Copy the data that follows, character for character, minus the pictures.

Start of DATA FOR PROCESSING

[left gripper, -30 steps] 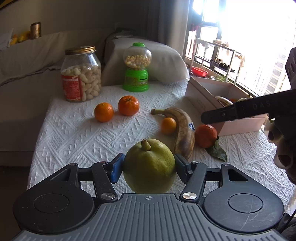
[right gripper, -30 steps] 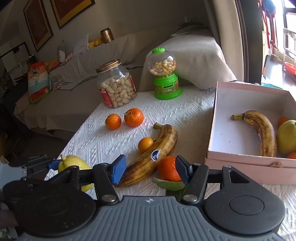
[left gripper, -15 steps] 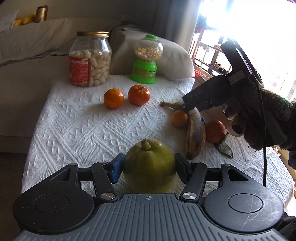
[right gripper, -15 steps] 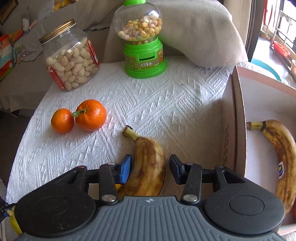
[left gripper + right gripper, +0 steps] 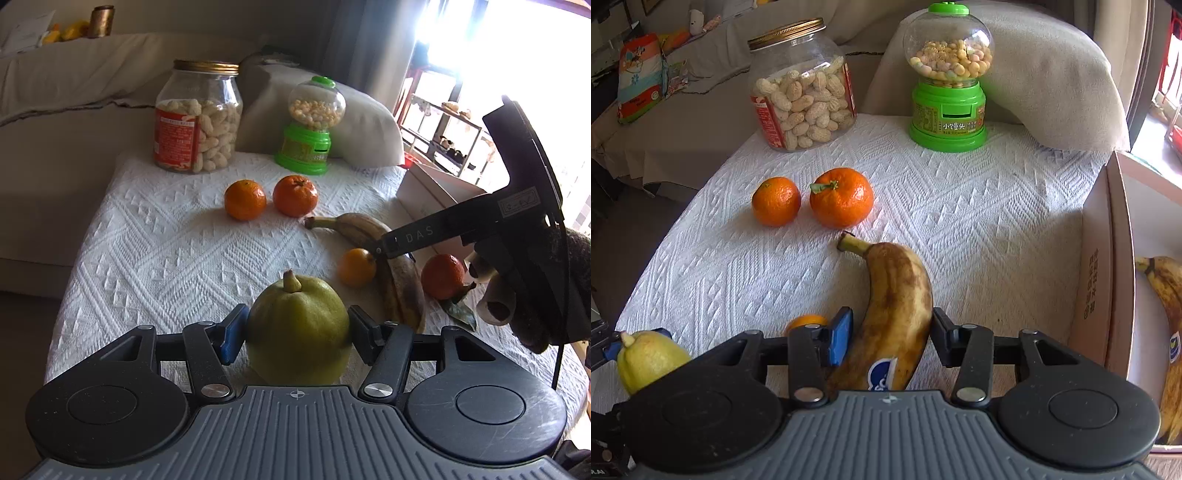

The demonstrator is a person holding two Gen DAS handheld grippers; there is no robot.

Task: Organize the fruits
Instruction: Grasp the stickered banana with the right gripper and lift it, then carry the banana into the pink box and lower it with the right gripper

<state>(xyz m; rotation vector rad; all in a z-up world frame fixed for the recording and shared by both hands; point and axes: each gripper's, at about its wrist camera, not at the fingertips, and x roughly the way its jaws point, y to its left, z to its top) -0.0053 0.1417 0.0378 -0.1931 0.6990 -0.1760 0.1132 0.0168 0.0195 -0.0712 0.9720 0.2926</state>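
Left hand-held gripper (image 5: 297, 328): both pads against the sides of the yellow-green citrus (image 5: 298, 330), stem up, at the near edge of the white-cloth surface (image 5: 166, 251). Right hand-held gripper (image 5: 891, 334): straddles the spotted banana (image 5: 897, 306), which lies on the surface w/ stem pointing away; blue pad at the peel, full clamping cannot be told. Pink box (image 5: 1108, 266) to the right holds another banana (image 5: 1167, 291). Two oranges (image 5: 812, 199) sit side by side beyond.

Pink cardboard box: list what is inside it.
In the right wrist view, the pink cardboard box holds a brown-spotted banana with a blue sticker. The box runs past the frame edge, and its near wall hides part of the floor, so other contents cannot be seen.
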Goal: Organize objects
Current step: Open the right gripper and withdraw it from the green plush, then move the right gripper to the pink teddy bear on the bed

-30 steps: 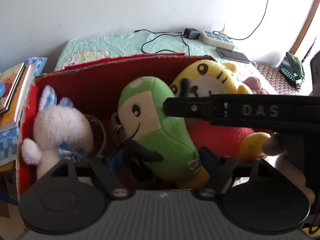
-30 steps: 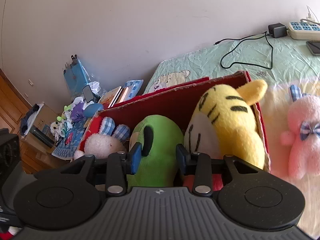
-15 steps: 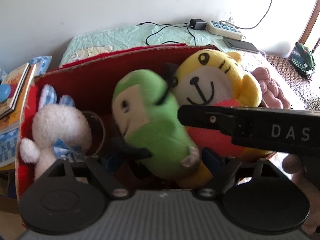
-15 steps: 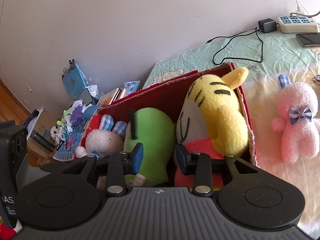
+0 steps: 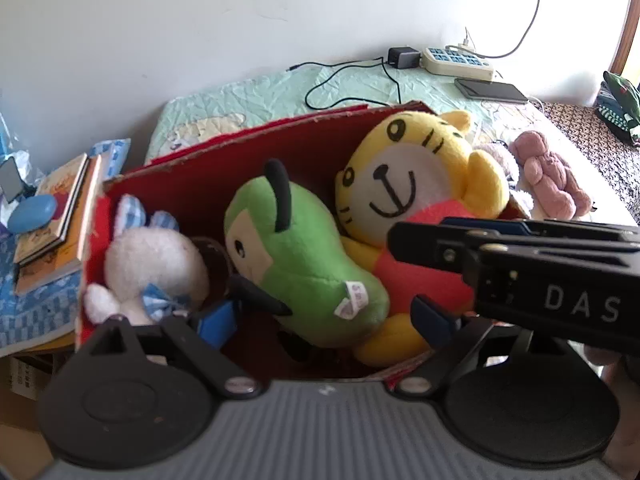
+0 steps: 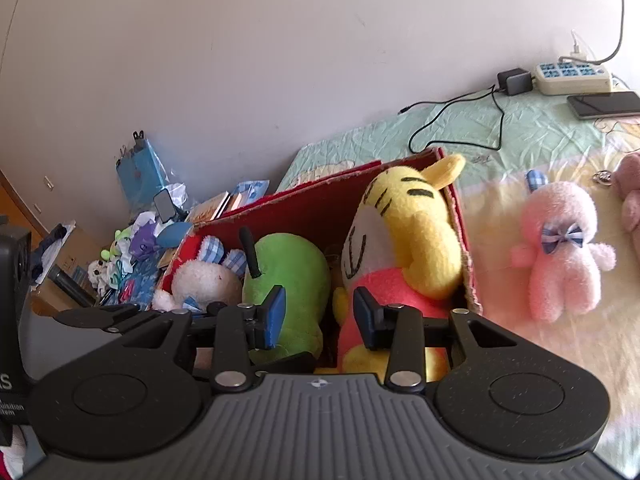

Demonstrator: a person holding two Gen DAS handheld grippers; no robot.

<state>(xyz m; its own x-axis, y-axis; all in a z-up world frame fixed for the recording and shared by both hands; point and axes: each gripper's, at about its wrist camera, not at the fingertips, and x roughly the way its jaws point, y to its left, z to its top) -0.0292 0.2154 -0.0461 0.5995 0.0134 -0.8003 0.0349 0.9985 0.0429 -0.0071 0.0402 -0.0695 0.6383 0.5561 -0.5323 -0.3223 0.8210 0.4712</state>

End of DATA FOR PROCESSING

* [EXERCISE RESULT]:
[left gripper, -30 steps] 
[right gripper, -30 steps] 
[left gripper, -15 steps] 
[right gripper, -15 steps] 
[left gripper + right gripper, +0 steps] 

The demonstrator is a person holding two Gen DAS handheld grippers; there is no robot.

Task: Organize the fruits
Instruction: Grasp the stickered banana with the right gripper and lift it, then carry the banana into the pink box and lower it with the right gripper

<state>(xyz m; rotation vector rad; all in a z-up world frame fixed for the recording and shared by both hands; point and axes: each gripper's, at about its wrist camera, not at the fingertips, and x roughly the way its jaws point, y to its left, z to its top) -0.0053 0.1417 0.0378 -0.1931 0.6990 -0.1760 0.1132 0.0168 0.0195 -0.0712 0.9720 0.2926</state>
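Left hand-held gripper (image 5: 297, 328): both pads against the sides of the yellow-green citrus (image 5: 298, 330), stem up, at the near edge of the white-cloth surface (image 5: 166, 251). Right hand-held gripper (image 5: 891, 334): straddles the spotted banana (image 5: 897, 306), which lies on the surface w/ stem pointing away; blue pad at the peel, full clamping cannot be told. Pink box (image 5: 1108, 266) to the right holds another banana (image 5: 1167, 291). Two oranges (image 5: 812, 199) sit side by side beyond.

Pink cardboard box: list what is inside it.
In the right wrist view, the pink cardboard box holds a brown-spotted banana with a blue sticker. The box runs past the frame edge, and its near wall hides part of the floor, so other contents cannot be seen.
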Goal: Organize objects
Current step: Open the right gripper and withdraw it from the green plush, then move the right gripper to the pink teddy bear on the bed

-30 steps: 
-30 steps: 
-15 steps: 
-15 steps: 
+0 steps: 
+0 steps: 

Demonstrator: a person holding two Gen DAS handheld grippers; no robot.

<state>(xyz m; its own x-axis, y-axis; all in a z-up world frame fixed for the recording and shared by both hands; point and axes: each gripper's, at about its wrist camera, not at the fingertips, and x roughly the way its jaws point, y to its left, z to its top) -0.0292 0.2154 -0.0461 0.5995 0.0134 -0.8003 0.0349 0.9985 0.0429 -0.0071 0.0402 -0.0695 0.6383 0.5561 -0.5323 -0.3223 0.8210 0.4712</state>

The output given is complete.